**Task to carry out**
Without including any picture, write out the entries exactly as they stand.

**Source records**
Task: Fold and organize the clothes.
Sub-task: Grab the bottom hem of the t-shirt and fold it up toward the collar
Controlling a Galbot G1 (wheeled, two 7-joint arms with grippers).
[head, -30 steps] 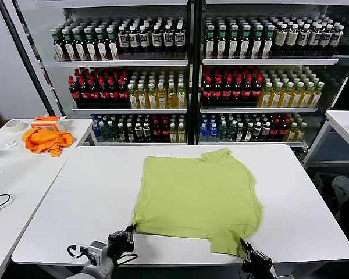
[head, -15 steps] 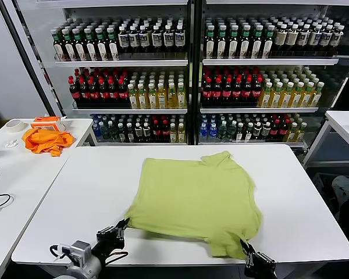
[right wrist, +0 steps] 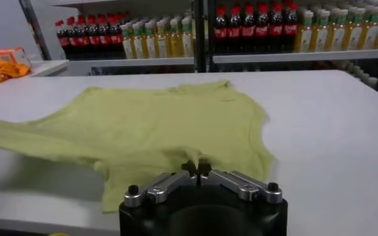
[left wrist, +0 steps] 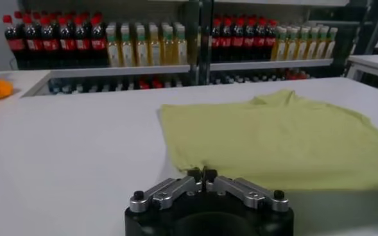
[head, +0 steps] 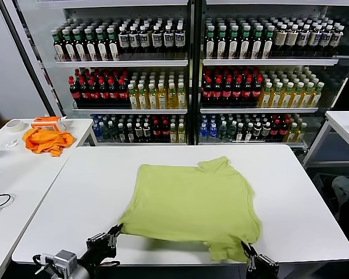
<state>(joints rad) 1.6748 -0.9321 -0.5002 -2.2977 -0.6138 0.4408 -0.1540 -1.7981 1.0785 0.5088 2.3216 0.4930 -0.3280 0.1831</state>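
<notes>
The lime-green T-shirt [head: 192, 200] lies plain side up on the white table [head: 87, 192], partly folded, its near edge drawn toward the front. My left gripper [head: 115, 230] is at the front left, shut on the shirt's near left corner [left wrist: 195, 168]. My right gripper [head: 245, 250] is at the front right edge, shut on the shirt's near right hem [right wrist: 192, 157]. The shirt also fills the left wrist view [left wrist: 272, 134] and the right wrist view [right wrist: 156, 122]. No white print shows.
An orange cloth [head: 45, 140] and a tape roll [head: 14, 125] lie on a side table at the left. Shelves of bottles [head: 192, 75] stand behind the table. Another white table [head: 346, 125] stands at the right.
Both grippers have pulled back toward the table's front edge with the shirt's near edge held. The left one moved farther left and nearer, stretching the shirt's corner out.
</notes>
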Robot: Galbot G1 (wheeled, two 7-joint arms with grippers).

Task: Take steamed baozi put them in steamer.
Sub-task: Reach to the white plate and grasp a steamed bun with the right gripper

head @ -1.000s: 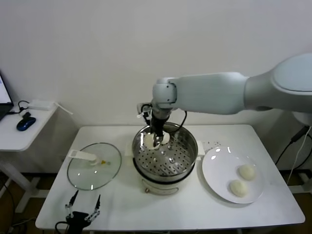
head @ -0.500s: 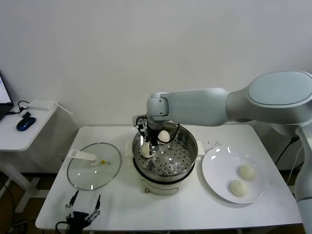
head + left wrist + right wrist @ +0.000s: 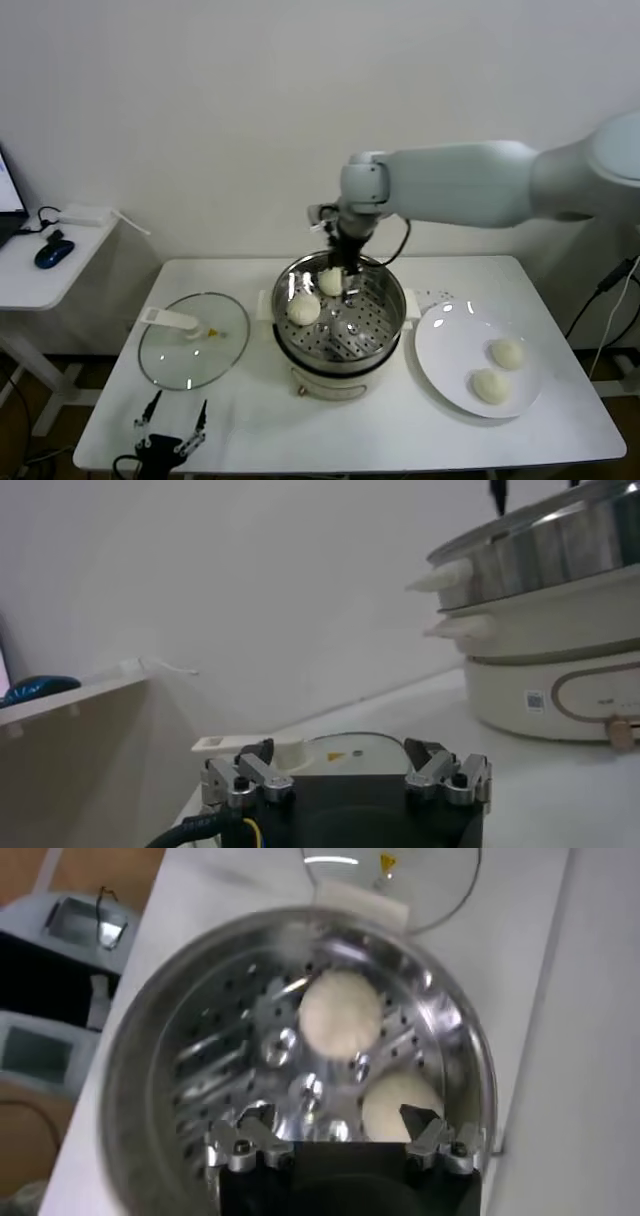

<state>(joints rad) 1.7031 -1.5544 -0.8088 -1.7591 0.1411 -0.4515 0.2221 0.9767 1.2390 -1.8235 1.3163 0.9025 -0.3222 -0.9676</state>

**Solution**
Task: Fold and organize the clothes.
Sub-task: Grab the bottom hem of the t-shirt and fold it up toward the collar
Controlling a Galbot G1 (wheeled, two 7-joint arms with grippers).
[head, -30 steps] 
[head, -15 steps] 
[right wrist, +0 steps] 
[left wrist, +0 steps] 
[head, +0 steps] 
<state>(joints rad) 1.6748 -0.9321 -0.5002 -2.2977 -0.6138 0.4408 -0.1540 -1.7981 1.0785 0.5088 2.3216 0.4930 -0.3280 0.1831</state>
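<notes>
The lime-green T-shirt [head: 192, 200] lies plain side up on the white table [head: 87, 192], partly folded, its near edge drawn toward the front. My left gripper [head: 115, 230] is at the front left, shut on the shirt's near left corner [left wrist: 195, 168]. My right gripper [head: 245, 250] is at the front right edge, shut on the shirt's near right hem [right wrist: 192, 157]. The shirt also fills the left wrist view [left wrist: 272, 134] and the right wrist view [right wrist: 156, 122]. No white print shows.
An orange cloth [head: 45, 140] and a tape roll [head: 14, 125] lie on a side table at the left. Shelves of bottles [head: 192, 75] stand behind the table. Another white table [head: 346, 125] stands at the right.
Both grippers have pulled back toward the table's front edge with the shirt's near edge held. The left one moved farther left and nearer, stretching the shirt's corner out.
</notes>
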Robot: Galbot G1 (wheeled, two 7-joint arms with grippers).

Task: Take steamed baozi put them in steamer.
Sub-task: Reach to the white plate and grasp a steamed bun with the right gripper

head @ -1.000s: 
head @ -0.500s: 
head + left wrist + right wrist @ +0.000s: 

<state>(joints rad) 1.7031 -1.5544 -0.8088 -1.7591 0.1411 -0.4515 0.2221 0.9767 1.2390 -1.8235 1.3163 0.9025 -0.3222 -0.9676</state>

This is the complete answer to the exercise.